Verônica sabe que cedeu rápido demais, que Anita tinha falado meia dúzia de palavras e ela estava dirigindo para o endereço que começava a decorar. Verônica sabia do perigo, que aquilo era errado em mais níveis que apenas duas ex-inimigas cedendo a desejos. Verônica sabia que se entregava demais na cama com a loira, que deixava muitas bobagens escorrerem de seus lábios e que não deveria observar a mulher cair no sono.

Ela sabia de muitas coisas, mas não sabia o que fazer em relação a isso. Se fugia, se ficava.

- Preciso ir. – A morena sussurra.

- Vai, me volte com alguma notícia boa. – Anita responde, sua cabeça ainda apoiada na mão.

Verônica se vê sem saber como encerrar aquela interação. Ela quer falar sobre a noite, quer falar sobre elas, mas sabe que a outra irá dispensá-la e dizer que foi apenas uma coisa de momento e que ela está fazendo alarde demais.

No entanto, ela não segura o impulso de deixar um beijo leve nos lábios de Anita. O tom de despedida naquele ato.

O gosto de saudade também, mas Verônica ainda não compreendia aquele sentimento para dar nome a ele.

- Te vejo mais tarde. – A morena anuncia e deixa a loira.

A cabeça de Anita volta a encontrar o travesseiro macio.

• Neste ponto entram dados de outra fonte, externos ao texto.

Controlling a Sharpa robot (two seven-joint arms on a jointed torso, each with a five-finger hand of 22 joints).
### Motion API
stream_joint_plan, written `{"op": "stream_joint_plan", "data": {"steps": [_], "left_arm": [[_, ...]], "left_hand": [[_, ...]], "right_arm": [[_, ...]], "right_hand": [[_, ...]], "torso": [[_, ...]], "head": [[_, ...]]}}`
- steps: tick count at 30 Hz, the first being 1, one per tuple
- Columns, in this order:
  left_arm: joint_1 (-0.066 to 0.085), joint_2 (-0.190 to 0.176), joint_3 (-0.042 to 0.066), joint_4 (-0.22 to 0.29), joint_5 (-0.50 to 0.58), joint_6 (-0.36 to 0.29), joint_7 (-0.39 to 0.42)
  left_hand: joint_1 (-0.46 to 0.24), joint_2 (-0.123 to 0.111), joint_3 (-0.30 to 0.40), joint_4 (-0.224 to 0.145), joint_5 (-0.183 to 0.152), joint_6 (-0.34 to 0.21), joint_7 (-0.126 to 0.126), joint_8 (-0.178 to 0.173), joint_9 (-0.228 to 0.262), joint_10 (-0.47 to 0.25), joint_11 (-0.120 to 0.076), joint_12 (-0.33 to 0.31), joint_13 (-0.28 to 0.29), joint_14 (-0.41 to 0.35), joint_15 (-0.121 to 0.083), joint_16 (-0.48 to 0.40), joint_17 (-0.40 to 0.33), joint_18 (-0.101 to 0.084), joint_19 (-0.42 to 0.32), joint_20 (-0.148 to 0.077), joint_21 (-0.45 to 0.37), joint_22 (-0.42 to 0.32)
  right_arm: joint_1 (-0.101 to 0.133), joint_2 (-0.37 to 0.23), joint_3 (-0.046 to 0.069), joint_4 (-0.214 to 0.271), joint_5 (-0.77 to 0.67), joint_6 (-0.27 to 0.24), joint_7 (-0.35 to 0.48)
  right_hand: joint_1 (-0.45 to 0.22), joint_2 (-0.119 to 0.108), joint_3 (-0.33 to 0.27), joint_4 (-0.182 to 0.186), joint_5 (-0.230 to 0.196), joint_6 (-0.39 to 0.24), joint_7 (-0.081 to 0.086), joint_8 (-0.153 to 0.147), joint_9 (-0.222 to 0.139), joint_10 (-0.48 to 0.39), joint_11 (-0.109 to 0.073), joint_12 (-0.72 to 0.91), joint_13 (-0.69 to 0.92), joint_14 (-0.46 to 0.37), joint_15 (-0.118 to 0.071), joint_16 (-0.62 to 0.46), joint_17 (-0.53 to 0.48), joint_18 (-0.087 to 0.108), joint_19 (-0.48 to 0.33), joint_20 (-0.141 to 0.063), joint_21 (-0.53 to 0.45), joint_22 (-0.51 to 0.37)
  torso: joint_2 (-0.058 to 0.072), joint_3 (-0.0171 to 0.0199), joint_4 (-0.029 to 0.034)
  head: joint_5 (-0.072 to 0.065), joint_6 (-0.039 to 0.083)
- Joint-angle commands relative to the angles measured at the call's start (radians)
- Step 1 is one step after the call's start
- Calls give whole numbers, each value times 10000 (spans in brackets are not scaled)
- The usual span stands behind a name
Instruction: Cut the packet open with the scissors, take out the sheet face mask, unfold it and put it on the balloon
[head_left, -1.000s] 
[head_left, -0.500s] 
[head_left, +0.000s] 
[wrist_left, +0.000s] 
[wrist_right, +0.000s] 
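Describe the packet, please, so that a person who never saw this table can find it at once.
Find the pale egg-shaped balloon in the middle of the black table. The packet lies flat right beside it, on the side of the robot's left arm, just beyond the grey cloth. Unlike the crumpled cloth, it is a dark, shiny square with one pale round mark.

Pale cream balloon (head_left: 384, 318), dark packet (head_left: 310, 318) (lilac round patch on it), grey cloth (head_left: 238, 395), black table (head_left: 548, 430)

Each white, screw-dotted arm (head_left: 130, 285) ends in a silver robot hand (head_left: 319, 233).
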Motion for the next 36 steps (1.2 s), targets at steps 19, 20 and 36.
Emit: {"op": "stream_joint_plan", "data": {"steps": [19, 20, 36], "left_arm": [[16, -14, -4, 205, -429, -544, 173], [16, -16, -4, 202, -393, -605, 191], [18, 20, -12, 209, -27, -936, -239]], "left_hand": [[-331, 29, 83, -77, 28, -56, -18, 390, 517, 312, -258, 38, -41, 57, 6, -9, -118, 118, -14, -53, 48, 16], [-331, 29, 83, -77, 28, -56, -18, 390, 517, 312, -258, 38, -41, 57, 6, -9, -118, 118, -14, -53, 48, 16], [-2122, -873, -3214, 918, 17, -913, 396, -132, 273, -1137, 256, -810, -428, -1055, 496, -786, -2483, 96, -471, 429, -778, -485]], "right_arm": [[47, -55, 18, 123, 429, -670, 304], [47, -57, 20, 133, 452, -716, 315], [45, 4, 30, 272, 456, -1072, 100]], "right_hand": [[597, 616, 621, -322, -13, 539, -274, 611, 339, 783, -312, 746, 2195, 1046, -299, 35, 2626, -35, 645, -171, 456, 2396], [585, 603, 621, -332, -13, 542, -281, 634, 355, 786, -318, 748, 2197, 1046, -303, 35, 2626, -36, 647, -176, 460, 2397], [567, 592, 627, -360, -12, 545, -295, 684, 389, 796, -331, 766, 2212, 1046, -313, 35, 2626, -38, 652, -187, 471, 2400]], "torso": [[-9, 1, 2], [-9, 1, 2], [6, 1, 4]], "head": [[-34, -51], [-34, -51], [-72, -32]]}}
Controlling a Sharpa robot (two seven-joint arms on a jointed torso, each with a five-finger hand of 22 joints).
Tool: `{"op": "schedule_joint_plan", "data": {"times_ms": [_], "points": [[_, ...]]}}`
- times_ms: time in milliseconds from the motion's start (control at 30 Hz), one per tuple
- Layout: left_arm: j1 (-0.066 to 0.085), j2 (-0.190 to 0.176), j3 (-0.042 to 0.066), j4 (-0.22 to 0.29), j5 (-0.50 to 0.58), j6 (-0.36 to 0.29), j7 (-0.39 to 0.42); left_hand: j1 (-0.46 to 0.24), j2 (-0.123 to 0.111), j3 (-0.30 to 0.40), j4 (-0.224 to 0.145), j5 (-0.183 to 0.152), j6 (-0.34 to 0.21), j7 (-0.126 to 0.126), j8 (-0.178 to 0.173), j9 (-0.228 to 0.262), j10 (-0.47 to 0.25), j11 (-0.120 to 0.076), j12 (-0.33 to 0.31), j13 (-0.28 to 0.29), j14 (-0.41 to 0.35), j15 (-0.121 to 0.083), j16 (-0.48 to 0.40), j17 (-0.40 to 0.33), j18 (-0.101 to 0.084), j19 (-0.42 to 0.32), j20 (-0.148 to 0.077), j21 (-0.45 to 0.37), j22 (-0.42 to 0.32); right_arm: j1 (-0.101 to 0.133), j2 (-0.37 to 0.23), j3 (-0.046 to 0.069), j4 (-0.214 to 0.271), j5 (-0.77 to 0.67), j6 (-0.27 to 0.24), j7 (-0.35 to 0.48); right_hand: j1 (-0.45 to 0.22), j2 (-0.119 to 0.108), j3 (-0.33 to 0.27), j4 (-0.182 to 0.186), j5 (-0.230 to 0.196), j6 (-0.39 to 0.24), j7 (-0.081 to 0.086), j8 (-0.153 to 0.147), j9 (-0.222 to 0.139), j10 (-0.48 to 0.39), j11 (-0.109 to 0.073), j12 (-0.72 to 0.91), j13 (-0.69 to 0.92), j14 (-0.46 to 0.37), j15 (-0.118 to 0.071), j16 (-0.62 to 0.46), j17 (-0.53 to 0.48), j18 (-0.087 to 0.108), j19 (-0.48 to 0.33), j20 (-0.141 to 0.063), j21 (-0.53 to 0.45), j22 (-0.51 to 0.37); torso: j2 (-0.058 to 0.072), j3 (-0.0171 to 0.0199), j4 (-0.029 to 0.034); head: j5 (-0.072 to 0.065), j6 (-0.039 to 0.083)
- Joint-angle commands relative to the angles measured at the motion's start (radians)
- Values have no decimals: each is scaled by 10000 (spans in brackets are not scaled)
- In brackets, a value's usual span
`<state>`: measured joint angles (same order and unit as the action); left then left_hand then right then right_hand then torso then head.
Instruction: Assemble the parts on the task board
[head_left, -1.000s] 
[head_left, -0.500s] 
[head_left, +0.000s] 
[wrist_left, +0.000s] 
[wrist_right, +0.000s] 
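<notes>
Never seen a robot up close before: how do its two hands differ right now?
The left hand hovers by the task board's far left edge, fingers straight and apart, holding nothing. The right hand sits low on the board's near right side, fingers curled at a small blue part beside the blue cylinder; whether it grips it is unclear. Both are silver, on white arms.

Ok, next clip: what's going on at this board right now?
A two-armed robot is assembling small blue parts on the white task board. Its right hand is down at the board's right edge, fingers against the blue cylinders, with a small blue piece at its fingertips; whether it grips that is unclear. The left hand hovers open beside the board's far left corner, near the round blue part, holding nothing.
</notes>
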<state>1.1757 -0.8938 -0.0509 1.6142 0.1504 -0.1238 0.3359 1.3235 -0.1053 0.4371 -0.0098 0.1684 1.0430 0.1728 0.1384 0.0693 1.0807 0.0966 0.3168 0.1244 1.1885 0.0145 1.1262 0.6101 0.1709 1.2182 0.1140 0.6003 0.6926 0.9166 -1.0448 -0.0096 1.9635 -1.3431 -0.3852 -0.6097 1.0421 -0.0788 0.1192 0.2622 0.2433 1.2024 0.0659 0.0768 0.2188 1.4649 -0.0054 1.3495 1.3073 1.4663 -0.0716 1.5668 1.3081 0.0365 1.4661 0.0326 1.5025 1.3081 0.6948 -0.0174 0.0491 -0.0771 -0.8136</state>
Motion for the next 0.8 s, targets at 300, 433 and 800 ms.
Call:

Seu coração bate em um movimento estranho, lento e apertado.

Ela e Verônica tomando café da manhã juntas seria estranho e provavelmente uma situação desconfortável, mas ela ainda sente um sentimento conflitante quando vê a morena cruzar a soleira da porta.

Já cruzando as ruas de São Paulo, um sambinha toca na rádio do carro de Verônica e ela deixa os dedos tamborilarem sobre o volante, sua mente voa para os olhos cor de mata que lhe comeram viva noite passada, a música recitando um amor bonito que ela nunca acha que poderá ter.

Ela nunca poderia querer aquela mulher, era furada.

Angustiado, seu interior faz uma prece para que o desejo de ter o corpo esguio em suas mãos suma com o tempo e que não passe disso, desejo.